Re: Showing applied extended statistics in explain - Mailing list pgsql-hackers

From Dmitry Dolgov
Subject Re: Showing applied extended statistics in explain
Date
Msg-id 20210729140954.e5ptavuk6zpwysc6@localhost
Whole thread Raw
In response to Re: Showing applied extended statistics in explain  (Tomas Vondra <tomas.vondra@enterprisedb.com>)
Responses Re: Showing applied extended statistics in explain
List pgsql-hackers
> On Tue, Jul 27, 2021 at 10:20:34PM +0200, Tomas Vondra wrote:
>
> >> 1) The information is stashed in multiple lists added to a Plan. Maybe
> >> there's a better place, and maybe we need to invent a better way to
> >> track the info (a new node stashed in a single List).
> >>
> >> ...
> >>
> >> 3) It does not work for functional dependencies, because we effectively
> >> "merge" all functional dependencies and apply the entries. Not sure how
> >> to display this, but I think it should show the individual dependencies
> >> actually applied.
> >>
> >> ...
> >>
> >> 5) It includes just statistics name + clauses, but maybe we should
> >> include additional info (e.g estimate for that combination of clauses).
> >
> > Yes, a new node would be nice to have. The other questions above are
> > somewhat related to what it should contain, and I guess it depends on
> > the use case this patch targets.

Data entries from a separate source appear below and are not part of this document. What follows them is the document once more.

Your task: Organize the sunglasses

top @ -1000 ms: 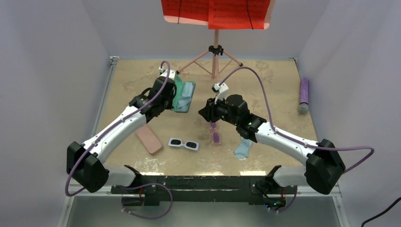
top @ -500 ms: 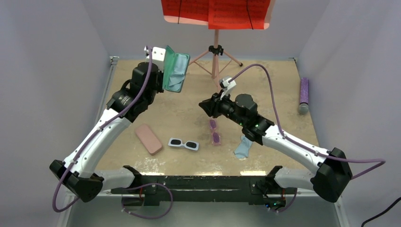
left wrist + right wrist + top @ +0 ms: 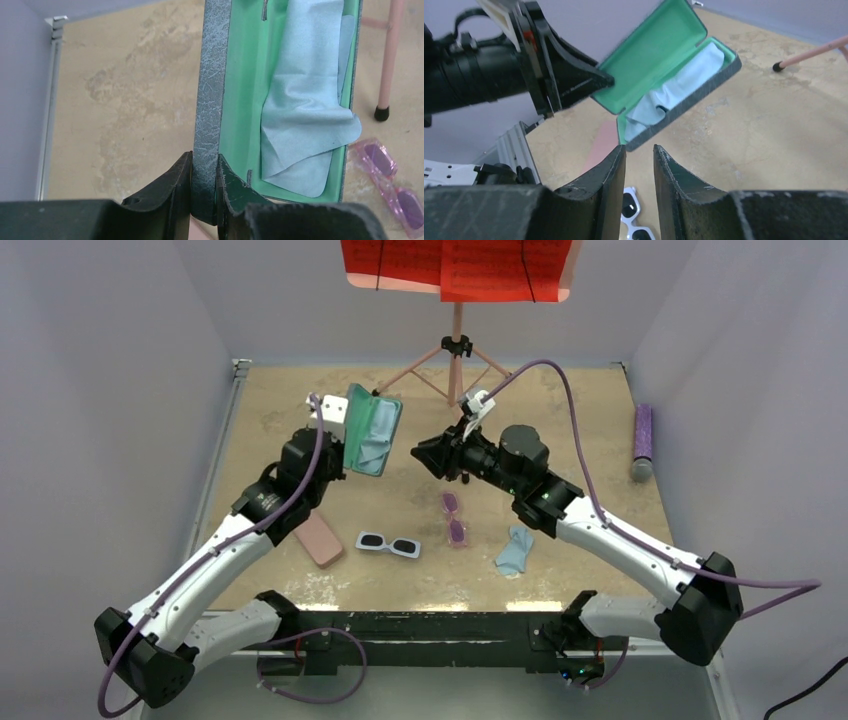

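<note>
My left gripper [image 3: 335, 452] [image 3: 204, 166] is shut on the side wall of an open grey-blue case [image 3: 371, 430] [image 3: 212, 75], held up on edge above the table. Its green lining holds a light blue cloth [image 3: 305, 100]. My right gripper [image 3: 420, 453] [image 3: 639, 150] hovers just right of the case [image 3: 659, 55], jaws a little apart with nothing between them. The white sunglasses [image 3: 388, 544] [image 3: 634, 220] lie near the front centre. The pink-purple sunglasses [image 3: 455, 518] [image 3: 395, 195] lie to their right, below my right wrist.
A closed pink case [image 3: 316, 536] lies left of the white pair. A second light blue cloth [image 3: 515, 550] lies crumpled right of the pink-purple pair. A pink tripod stand [image 3: 456, 350] stands at the back, and a purple cylinder [image 3: 642, 440] lies at the right edge.
My right gripper has risen off the pink-purple sunglasses and moved back-left toward the case. My left arm swung the open case up and back, then brought it down toward the middle.
</note>
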Available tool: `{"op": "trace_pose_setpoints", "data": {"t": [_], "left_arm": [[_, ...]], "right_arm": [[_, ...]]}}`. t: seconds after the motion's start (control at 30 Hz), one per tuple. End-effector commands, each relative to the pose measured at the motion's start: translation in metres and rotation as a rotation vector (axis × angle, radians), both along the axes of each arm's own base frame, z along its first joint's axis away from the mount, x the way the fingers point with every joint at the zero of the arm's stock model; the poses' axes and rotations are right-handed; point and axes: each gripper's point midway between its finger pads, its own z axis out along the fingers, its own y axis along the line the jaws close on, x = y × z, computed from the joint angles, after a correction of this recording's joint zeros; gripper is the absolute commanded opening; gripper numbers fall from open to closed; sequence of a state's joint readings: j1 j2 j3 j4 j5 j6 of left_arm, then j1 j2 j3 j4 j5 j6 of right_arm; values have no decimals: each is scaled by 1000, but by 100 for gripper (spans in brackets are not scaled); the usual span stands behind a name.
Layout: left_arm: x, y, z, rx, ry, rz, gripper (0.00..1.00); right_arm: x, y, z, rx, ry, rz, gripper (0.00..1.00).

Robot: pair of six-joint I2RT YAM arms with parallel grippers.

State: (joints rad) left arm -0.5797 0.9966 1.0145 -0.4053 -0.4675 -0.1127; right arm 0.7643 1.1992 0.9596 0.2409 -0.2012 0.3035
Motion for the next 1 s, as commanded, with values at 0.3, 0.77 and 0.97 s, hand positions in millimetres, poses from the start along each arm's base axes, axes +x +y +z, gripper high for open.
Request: {"op": "trace_pose_setpoints", "data": {"t": [0.3, 0.77, 0.97], "left_arm": [[13, -15, -13, -187, -120, 125, 0], [10, -17, -24, -149, -86, 136, 0], [10, -20, -26, -146, -76, 119, 0]], "right_arm": [[15, 40, -50, -8, 379, -58, 30], [45, 42, -68, -55, 495, -221, 29], [51, 45, -63, -52, 490, -231, 29]]}}
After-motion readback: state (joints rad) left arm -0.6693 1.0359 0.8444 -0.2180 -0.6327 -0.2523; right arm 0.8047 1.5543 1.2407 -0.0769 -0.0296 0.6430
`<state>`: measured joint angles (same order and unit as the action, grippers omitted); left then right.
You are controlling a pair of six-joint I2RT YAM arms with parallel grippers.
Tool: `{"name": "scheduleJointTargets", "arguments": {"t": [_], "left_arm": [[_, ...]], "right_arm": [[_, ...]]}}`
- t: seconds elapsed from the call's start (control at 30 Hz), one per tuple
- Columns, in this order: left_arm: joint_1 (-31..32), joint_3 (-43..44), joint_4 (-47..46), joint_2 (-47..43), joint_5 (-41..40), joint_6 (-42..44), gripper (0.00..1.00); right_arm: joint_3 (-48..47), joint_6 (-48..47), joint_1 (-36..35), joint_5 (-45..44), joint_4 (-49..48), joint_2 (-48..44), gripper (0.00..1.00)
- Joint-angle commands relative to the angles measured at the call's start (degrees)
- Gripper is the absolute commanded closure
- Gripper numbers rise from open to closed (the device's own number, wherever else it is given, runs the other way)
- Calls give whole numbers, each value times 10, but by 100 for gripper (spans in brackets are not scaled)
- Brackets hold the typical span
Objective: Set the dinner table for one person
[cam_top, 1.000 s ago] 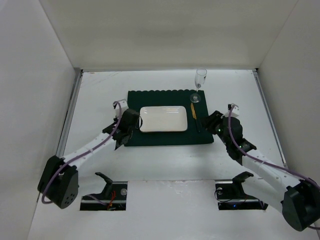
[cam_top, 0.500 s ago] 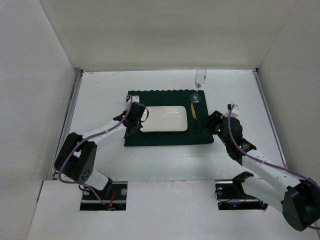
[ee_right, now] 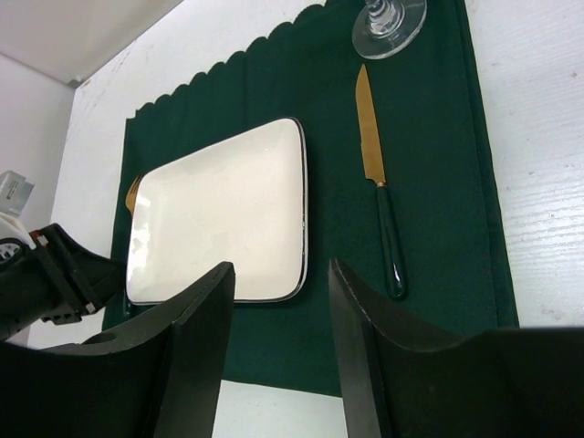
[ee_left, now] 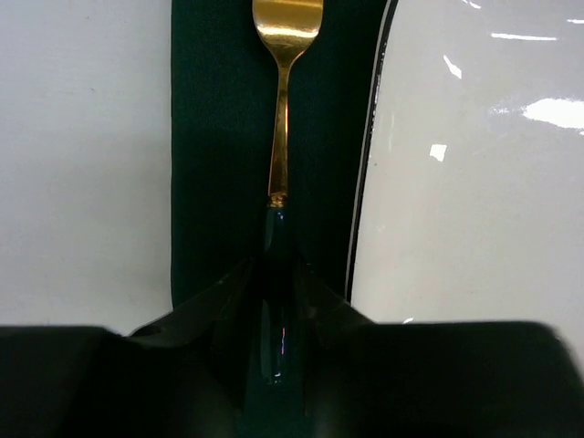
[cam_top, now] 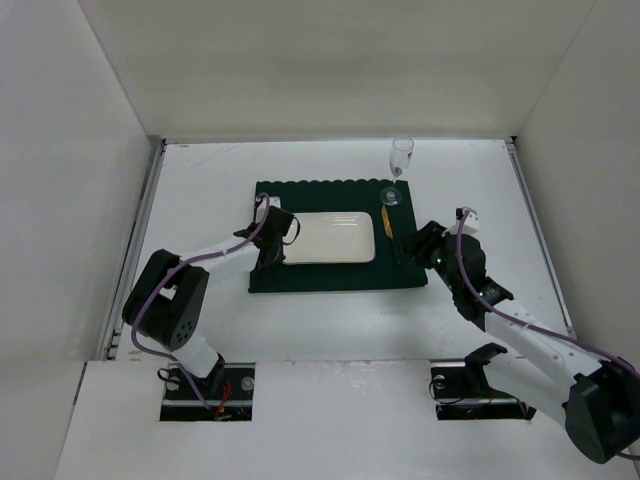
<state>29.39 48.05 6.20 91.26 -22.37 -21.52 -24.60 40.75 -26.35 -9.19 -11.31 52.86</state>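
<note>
**Top external view: place setting looks nearly done**

Plate (cam_top: 330, 238) sits mid-placemat (cam_top: 330, 275), knife (ee_right: 379, 210) to its right, wine glass (cam_top: 401, 155) on the mat's far right corner, all on the white counter (cam_top: 200, 180). Fork (ee_left: 281, 119) lies just left of the plate, its dark handle between the left end effector (ee_left: 276, 269) jaws; can't tell if it's pinched or loose. Right end effector (ee_right: 281, 269) is spread wide, holding nothing. Probably only letting go and backing off remain. Counter's matte white, boxed in by plain white walls.
</note>
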Motion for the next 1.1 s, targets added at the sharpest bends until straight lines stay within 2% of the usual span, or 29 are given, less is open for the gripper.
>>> {"name": "scheduleJointTargets", "arguments": {"t": [0.0, 0.13, 0.4, 0.43, 0.47, 0.5, 0.6, 0.7, 0.77, 0.9, 0.93, 1.07], "left_arm": [[-6, 10, 0, -28, -7, 1, 73], [-7, 6, 5, -67, -10, -6, 55], [-12, -37, 5, -215, -42, -63, 35], [-11, -47, 4, -241, -44, -73, 27], [-10, -56, 2, -259, -44, -79, 10], [-7, -66, 1, -285, -43, -86, 0], [2, -96, 8, -353, -47, -98, 0], [-5, -134, 20, -426, -58, -126, 0], [-21, -173, 20, -478, -78, -150, 0], [-79, -230, 25, -529, -88, -200, 0], [-91, -237, 32, -533, -81, -217, 0], [-112, -244, 46, -516, -51, -262, 0]], "right_arm": [[-21, -7, -6, -13, -40, 0, 47], [-21, -4, -6, -14, -40, 4, 44], [-19, -8, -6, -28, -37, -9, 43], [-19, -9, -6, -34, -36, -10, 47], [-19, -11, -6, -38, -34, -11, 52], [-19, -13, -6, -42, -33, -14, 58], [-14, -17, 1, -63, -21, -31, 79], [-1, -10, 16, -109, -8, -63, 83], [14, -2, 27, -149, -5, -91, 80], [44, 10, 62, -213, 15, -126, 51], [53, 16, 70, -218, 18, -128, 47], [87, 27, 99, -232, 8, -123, 42]]}}
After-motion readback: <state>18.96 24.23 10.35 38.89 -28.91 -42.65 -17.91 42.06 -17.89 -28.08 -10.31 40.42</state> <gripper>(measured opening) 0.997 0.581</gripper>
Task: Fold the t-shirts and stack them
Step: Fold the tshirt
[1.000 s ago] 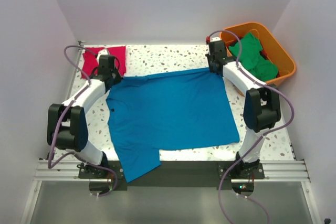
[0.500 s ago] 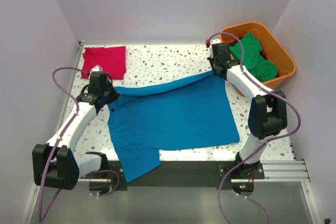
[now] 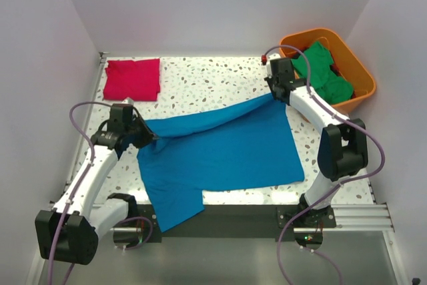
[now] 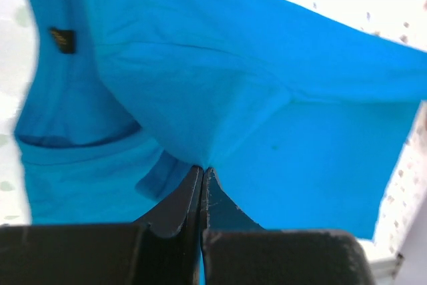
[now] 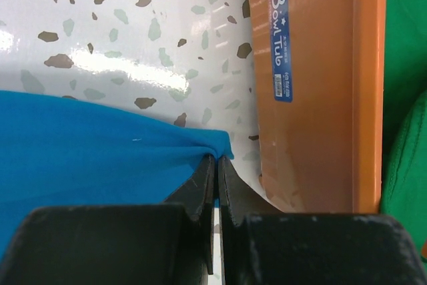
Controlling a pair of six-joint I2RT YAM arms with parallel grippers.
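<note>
A bright blue t-shirt [image 3: 220, 151] lies spread on the table, its far edge lifted and pulled toward the front. My left gripper [image 3: 148, 138] is shut on the shirt's far left corner near the collar; in the left wrist view [image 4: 202, 168] the cloth bunches at the closed tips. My right gripper [image 3: 279, 95] is shut on the far right corner [image 5: 217, 157], beside the orange bin. A folded red t-shirt [image 3: 133, 79] lies flat at the far left. Green t-shirts [image 3: 323, 71] lie in the bin.
The orange plastic bin [image 3: 358, 71] stands at the far right, its wall close to my right gripper [image 5: 313, 98]. One blue sleeve [image 3: 175, 208] hangs over the table's front edge. White walls close in the table on three sides.
My left gripper has moved toward the front and left, away from the red shirt, pulling the blue shirt's far edge with it. My right gripper has shifted only slightly.
</note>
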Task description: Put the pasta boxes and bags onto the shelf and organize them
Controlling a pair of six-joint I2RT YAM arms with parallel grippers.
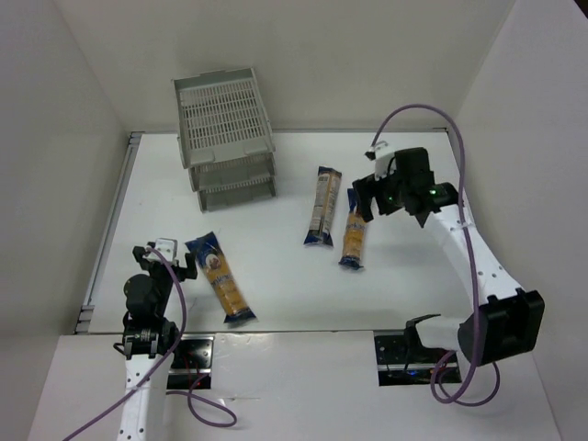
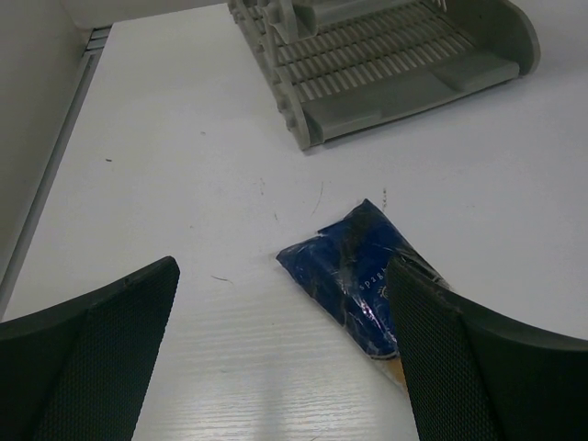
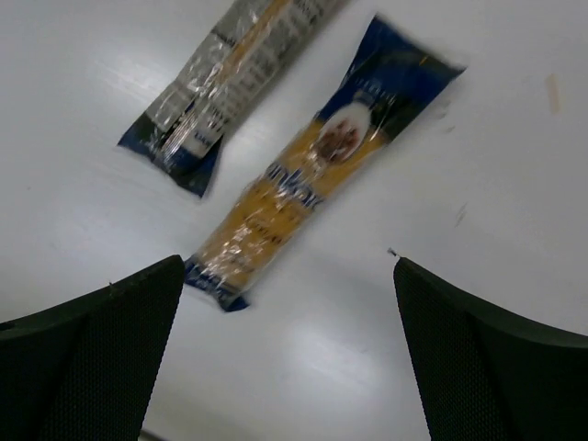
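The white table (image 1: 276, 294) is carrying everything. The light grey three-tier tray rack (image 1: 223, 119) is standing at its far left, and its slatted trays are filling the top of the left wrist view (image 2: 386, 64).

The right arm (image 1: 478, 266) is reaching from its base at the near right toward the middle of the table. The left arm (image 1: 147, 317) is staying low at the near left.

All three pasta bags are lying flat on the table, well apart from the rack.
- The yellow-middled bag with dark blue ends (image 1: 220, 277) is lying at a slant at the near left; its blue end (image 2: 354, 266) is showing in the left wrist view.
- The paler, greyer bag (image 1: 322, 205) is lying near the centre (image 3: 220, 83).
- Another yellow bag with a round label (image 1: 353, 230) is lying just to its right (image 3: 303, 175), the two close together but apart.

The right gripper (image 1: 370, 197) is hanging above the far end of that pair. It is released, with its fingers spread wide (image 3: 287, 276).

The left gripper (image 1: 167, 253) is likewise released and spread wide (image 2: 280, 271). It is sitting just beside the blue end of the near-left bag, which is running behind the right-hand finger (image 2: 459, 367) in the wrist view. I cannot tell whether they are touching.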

E.g. for the case "help to figure out
> > if an extended statistics was applied" even "merged" functional
> > dependencies would be fine I believe.
>
> What do you mean by "merged" functional dependencies? I guess we could
> say "these clauses were estimated using dependencies" without listing
> which exact dependencies were applied.

Yes, that's exactly what I was thinking. From the original email I've
got an impression that in case of functional dependencies you plan to
display the info only with the individual dependencies (when
implemented) or nothing at all. By "merged" I wanted to refer to the
statement about "merge" all functional dependencies and apply the
entries.

> > More advanced plan troubleshooting may benefit from estimates.
>
> I'm sorry, I don't know what you mean by this. Can you elaborate?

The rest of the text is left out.